**WORK REQUIRED**.
Reproduce each line below precisely. Drop the pictures.

**INFORMATION PROVIDED**.
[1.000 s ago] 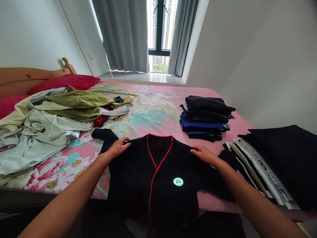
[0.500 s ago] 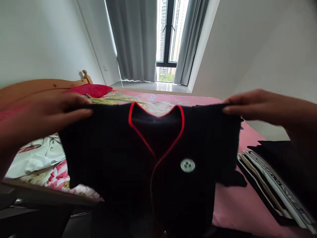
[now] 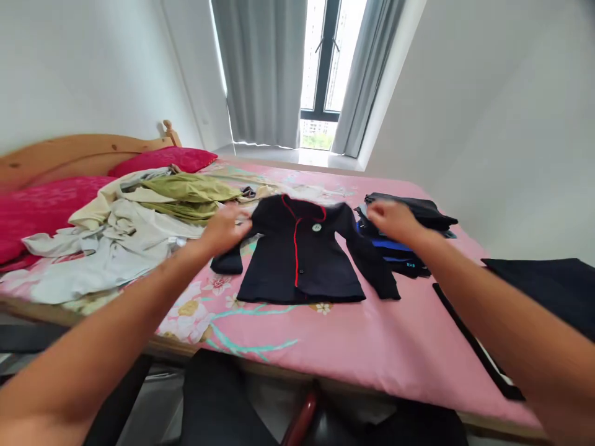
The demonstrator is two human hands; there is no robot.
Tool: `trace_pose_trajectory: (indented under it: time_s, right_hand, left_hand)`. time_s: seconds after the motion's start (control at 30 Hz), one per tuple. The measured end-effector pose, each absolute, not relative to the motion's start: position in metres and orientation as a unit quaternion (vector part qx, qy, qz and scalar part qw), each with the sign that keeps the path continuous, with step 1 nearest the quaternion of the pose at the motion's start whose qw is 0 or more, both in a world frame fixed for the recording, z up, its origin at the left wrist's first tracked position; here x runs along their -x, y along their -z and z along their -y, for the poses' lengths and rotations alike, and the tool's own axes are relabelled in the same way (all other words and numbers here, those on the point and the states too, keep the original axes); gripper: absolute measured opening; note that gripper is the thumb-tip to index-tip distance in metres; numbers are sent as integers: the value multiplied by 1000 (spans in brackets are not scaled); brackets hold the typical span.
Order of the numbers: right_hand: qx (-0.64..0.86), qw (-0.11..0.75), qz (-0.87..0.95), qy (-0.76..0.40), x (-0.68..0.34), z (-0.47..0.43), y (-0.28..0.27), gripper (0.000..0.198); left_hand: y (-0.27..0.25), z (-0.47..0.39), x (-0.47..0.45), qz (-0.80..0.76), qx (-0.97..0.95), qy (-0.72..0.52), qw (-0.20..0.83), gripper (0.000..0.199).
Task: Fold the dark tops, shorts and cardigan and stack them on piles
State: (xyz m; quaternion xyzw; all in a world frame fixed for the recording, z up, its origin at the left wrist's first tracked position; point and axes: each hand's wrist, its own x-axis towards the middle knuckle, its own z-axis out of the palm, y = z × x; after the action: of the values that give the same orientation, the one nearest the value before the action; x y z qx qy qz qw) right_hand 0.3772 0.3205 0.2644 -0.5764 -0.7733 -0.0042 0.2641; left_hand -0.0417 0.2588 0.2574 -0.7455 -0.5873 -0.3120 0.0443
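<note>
Pillows: two red pillows [image 3: 51, 201] lie at the far left of the bed, against a wooden headboard [image 3: 69, 155].
Loose clothes: a heap of pale grey and olive-green garments [image 3: 130, 229] sprawls over the left part of the bed, near the pillows.
Bed: a pink floral sheet [image 3: 325, 334] covers it; the near middle part is bare.
Left hand: the left hand [image 3: 225, 228] reaches out over the bed to the left shoulder of the jacket, at the edge of the loose heap. It is blurred, so whether the fingers are apart or closed on the cloth cannot be told.
Jacket: a dark jacket [image 3: 302, 260] with red piping down the front and a small round badge [image 3: 317, 227] on the chest lies flat and face up in the middle of the bed, collar to the far side, sleeves spread out to left and right.
Right hand: the right hand [image 3: 388, 220] is at the jacket's right shoulder, in front of the folded pile. It too is blurred; the fingers look loosely curled, but a grip cannot be told.
Folded pile: a stack of folded black and blue clothes [image 3: 409, 238] sits just right of the jacket, its right sleeve lying against it.
Far right: a dark garment [image 3: 553, 291] lies on the right edge of the bed.
Window: grey curtains [image 3: 269, 74] frame a window beyond the far side.
</note>
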Motion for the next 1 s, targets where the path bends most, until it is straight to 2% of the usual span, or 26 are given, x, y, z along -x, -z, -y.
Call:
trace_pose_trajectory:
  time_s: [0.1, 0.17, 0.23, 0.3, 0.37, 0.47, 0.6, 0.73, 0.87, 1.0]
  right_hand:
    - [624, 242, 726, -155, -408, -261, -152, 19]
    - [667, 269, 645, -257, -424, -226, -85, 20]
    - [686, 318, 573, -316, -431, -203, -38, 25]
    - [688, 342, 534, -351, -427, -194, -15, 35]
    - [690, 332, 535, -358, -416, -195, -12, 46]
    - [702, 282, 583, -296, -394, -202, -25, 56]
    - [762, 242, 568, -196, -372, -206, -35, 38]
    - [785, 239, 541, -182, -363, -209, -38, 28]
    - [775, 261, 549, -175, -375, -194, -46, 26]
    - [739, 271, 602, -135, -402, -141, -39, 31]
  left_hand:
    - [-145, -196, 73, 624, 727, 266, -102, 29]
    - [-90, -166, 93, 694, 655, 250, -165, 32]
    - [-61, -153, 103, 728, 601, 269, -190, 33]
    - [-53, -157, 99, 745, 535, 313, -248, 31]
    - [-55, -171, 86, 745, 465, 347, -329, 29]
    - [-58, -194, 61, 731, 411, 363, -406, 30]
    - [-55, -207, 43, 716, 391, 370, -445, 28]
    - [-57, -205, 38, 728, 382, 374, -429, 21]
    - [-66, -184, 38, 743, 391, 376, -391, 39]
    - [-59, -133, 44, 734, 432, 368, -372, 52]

**TASK RESPONSE**.
[1.000 s ago] 
[0.500 s ago] 
[now] 
The demonstrator is two human hands; there is no robot.
Tool: `trace_pose_trajectory: (indented under it: time_s, right_hand, left_hand)`. time_s: seconds after the motion's start (control at 30 Hz), one per tuple. The measured end-effector pose, each absolute, not relative to the motion's start: position in metres and orientation as a unit quaternion (vector part qx, qy, qz and scalar part qw), each with the sign that keeps the path continuous, with step 1 nearest the quaternion of the pose at the motion's start whose qw is 0 or more, both in a world frame fixed for the recording, z up, its origin at the left wrist's first tracked position; here x runs along their -x, y along their -z and z along their -y, for the poses' lengths and rotations alike, and the tool's own axes are relabelled in the same way (all other words and numbers here, those on the point and the states too, keep the original axes); gripper: absolute measured opening; note that gripper is the thumb-tip to index-tip distance in metres; numbers are sent as integers: the value multiplied by 1000 (spans in brackets are not scaled); brackets hold the typical span.
Order of the numbers: right_hand: qx (-0.64..0.86), qw (-0.11..0.75), qz (-0.87..0.95), qy (-0.76..0.40), x (-0.68..0.34), z (-0.47..0.43), y (-0.28..0.27), gripper (0.000..0.198); left_hand: y (-0.27..0.25), z (-0.47..0.39), x (-0.47..0.45), qz (-0.80..0.76), qx (-0.97..0.95), qy (-0.72..0.52), qw (-0.20..0.83), gripper (0.000..0.199).
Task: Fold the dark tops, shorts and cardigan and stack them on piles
State: (xyz m; quaternion xyzw; all in a world frame fixed for the recording, z up, its origin at the left wrist's first tracked position; point and axes: each hand's wrist, its own x-axis towards the middle knuckle, its own z-axis out of the palm, y = z × x; after the action: of the values that give the same orientation, the one nearest the value before the action; x y z qx qy qz qw) right_hand 0.3772 0.3205 0.2644 -0.5764 -0.7733 -0.0042 0.2641; left_hand -0.0417 0.2588 0.2574 -0.7455 -0.5873 -0.3120 0.0443
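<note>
Pillows: two red pillows [image 3: 51, 201] lie at the far left of the bed, against a wooden headboard [image 3: 69, 155].
Loose clothes: a heap of pale grey and olive-green garments [image 3: 130, 229] sprawls over the left part of the bed, near the pillows.
Bed: a pink floral sheet [image 3: 325, 334] covers it; the near middle part is bare.
Left hand: the left hand [image 3: 225, 228] reaches out over the bed to the left shoulder of the jacket, at the edge of the loose heap. It is blurred, so whether the fingers are apart or closed on the cloth cannot be told.
Jacket: a dark jacket [image 3: 302, 260] with red piping down the front and a small round badge [image 3: 317, 227] on the chest lies flat and face up in the middle of the bed, collar to the far side, sleeves spread out to left and right.
Right hand: the right hand [image 3: 388, 220] is at the jacket's right shoulder, in front of the folded pile. It too is blurred; the fingers look loosely curled, but a grip cannot be told.
Folded pile: a stack of folded black and blue clothes [image 3: 409, 238] sits just right of the jacket, its right sleeve lying against it.
Far right: a dark garment [image 3: 553, 291] lies on the right edge of the bed.
Window: grey curtains [image 3: 269, 74] frame a window beyond the far side.
</note>
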Motion for the next 1 s, targets where the path bends most, until it is straight to 2% of the usual span, or 26 are given, x, y, z along -x, -z, -y.
Call:
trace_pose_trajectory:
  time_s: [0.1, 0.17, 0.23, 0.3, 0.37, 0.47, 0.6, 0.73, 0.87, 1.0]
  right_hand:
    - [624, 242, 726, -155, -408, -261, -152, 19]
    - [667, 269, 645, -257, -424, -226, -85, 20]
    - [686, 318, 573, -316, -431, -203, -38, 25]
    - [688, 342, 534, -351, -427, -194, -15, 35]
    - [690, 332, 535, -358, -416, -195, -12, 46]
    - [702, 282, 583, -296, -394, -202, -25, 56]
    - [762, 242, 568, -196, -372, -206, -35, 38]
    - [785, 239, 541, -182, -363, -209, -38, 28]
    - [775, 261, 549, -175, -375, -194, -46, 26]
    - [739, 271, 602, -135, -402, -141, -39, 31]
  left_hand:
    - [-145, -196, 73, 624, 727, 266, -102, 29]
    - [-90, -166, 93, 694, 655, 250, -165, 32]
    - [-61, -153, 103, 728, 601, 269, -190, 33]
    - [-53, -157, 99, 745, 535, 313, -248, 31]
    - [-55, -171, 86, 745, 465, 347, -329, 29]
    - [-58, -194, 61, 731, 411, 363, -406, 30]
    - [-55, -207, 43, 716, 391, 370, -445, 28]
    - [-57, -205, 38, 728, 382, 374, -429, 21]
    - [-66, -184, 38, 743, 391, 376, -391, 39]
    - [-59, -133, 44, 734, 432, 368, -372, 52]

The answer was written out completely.